2. In a bowl, whisk together the eggs, sugar, and flour until well combined. Temper the eggs (to keep them from scrambling) by pouring a small amount (about 1/3 Cup) of the scalded milk into the egg mixture while whisking. Then add the warmed egg mixture to the saucepan of milk and coconut. Whisk over medium-high heat until the pastry cream thickens and begins to bubble. Keep whisking until the mixture is very thick, 4 to 5 minutes more. Remove the saucepan from the heat. Add the butter and whisk until it melts. Remove and discard the vanilla pod. Transfer the pastry cream to a bowl and place it over a bowl of ice water. Stir occasionally until it is cool. Place a piece of plastic wrap directly on the surface of the pastry cream to prevent a crust from forming and refrigerate until completely cold. The pastry cream will thicken as it cools.

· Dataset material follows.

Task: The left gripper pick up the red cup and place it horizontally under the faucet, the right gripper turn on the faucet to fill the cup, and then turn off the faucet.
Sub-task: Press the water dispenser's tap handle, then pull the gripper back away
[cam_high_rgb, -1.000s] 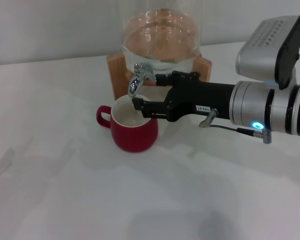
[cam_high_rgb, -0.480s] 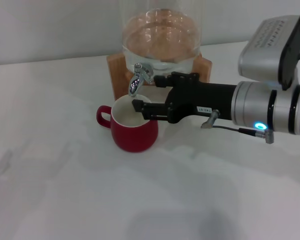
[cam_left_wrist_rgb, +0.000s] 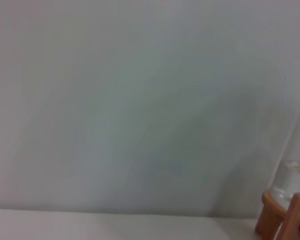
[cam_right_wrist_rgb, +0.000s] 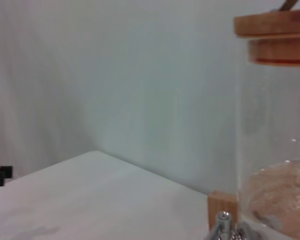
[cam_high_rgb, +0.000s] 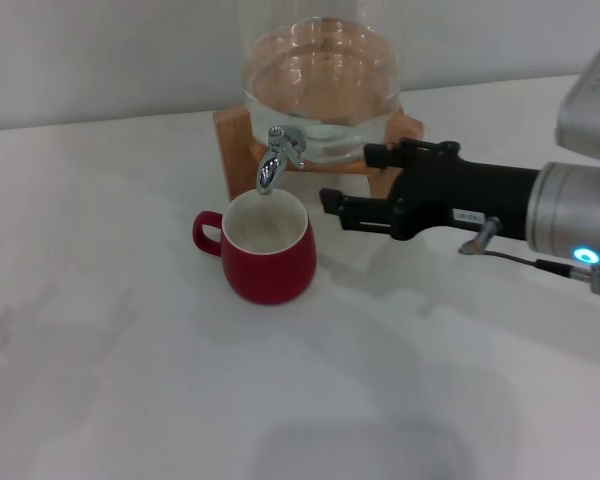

3. When the pastry cream is cold, fill the prebaked pie shell with it, smoothing the surface. In an electric mixer with the whisk, whip the heavy cream with the sugar and vanilla on medium speed. Gradually increase the speed to high and whip to peaks that are firm enough to hold their shape. Fill a pastry bag fitted with a star tip with the whipped cream and pipe it all over the surface of the pie, or spoon it over.
4. For the garnish, preheat the oven to 350°F. Spread the coconut chips on a baking sheet and toast in the oven, watching carefully and stirring once or twice, since coconut burns easily, until lightly browned, 7 to 8 minutes. Use a vegetable peeler to scrape about 2 ounces of the white chocolate into curls.
On The Plate
Cut the pie into 6 to 8 wedges and place on dessert plates. Decorate each wedge of pie with white chocolate curls and the toasted coconut.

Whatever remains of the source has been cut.